Google is already testing stablecoins in its Google Cloud service: two transactions were made in PayPal's PYUSD. Rich Widmann, head of Web3 at Google Cloud, said that this is the biggest update in the payments industry since the advent of the SWIFT network.

Airbnb, although not planning to implement crypto payments anytime soon, is exploring the potential of digital assets and has been in talks with Worldpay about using stablecoins to reduce the cost of working with Visa and Mastercard cards.

Elon Musk's X platform is developing the integration of stablecoins into the X Money system and is considering Stripe as a potential partner.

It has also become known that Apple has been consulting with Circle, the issuer of USDC. The company's senior director Matt Cavin oversees strategic partnerships in the payments industry, which indicates that Apple may be moving towards crypto integration.

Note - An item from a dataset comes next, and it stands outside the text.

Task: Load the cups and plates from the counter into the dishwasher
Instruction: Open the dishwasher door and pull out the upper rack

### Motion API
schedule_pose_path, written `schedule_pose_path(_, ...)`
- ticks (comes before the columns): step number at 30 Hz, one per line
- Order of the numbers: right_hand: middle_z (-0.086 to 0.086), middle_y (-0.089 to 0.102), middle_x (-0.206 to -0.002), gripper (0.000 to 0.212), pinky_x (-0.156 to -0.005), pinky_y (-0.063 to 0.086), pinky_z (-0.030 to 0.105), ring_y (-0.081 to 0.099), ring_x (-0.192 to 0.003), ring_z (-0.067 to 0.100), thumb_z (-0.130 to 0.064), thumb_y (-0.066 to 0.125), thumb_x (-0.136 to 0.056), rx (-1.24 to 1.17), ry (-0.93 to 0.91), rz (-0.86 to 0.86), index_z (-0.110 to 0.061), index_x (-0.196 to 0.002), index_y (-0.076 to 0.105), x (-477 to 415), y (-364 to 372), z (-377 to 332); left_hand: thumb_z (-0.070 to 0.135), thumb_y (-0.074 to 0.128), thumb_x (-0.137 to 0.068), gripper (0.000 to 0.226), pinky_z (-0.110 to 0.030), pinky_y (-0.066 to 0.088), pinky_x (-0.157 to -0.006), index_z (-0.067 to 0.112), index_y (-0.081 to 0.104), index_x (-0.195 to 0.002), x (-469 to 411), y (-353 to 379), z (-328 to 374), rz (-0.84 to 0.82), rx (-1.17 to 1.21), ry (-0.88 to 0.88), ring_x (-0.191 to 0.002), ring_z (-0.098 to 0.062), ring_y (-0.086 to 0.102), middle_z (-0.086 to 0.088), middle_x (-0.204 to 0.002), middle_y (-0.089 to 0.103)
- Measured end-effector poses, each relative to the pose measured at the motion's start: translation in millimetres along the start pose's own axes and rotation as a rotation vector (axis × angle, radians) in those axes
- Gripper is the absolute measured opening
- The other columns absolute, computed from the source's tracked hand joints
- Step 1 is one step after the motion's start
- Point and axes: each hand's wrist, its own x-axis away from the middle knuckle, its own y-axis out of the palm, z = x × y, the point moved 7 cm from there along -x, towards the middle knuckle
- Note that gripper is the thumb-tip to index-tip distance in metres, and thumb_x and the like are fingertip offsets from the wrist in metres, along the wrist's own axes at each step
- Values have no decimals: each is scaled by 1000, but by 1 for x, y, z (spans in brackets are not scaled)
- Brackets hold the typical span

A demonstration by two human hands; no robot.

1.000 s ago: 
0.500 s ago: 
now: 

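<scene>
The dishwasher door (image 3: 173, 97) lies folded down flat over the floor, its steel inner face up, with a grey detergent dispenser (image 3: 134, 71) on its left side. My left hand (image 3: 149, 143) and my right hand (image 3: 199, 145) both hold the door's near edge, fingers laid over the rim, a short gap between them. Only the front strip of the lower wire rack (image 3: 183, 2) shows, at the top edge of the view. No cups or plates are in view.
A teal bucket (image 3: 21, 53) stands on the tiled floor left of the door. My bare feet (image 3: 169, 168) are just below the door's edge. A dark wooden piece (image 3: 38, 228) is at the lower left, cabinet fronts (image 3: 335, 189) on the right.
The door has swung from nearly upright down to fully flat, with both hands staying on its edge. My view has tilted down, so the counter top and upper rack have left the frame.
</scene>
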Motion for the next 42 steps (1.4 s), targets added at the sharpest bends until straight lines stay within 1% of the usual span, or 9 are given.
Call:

At the same time, the stablecoin market is experiencing rapid growth. In early June, their combined capitalization exceeded $250 billion for the first time, with USDT from Tether ($154 billion) and USDC ($61 billion) leading the way. Head of Kronos Research Hank Huang called this event a milestone, emphasizing that stablecoins have ceased to be an experiment and have become a necessity.

According to experts, the market may double by 2026. Against this background, there is interest in new issuers, including USD1, a coin associated with US President Donald Trump.

Fortune notes that the largest American banks, including JPMorgan Chase, Bank of America, and Citigroup, are negotiating the launch of a joint stablecoin. However, choosing a coin remains a difficult task: Tether raises regulatory concerns, Circle recently went public, and PYUSD has not yet gained widespread recognition.

Financial and technology giants are also actively involved in the process. Visa has become part of the USDG consortium, and Mastercard is collaborating with Circle, Paxos, and Nuvei. Companies like Fidelity, ING, and SMBC are considering launching their own tokens. Even Meta, which previously abandoned the Diem project, is showing interest in the technology again.

Standard Chartered and the US Treasury predict that stablecoin capitalization will reach $2 trillion by 2028.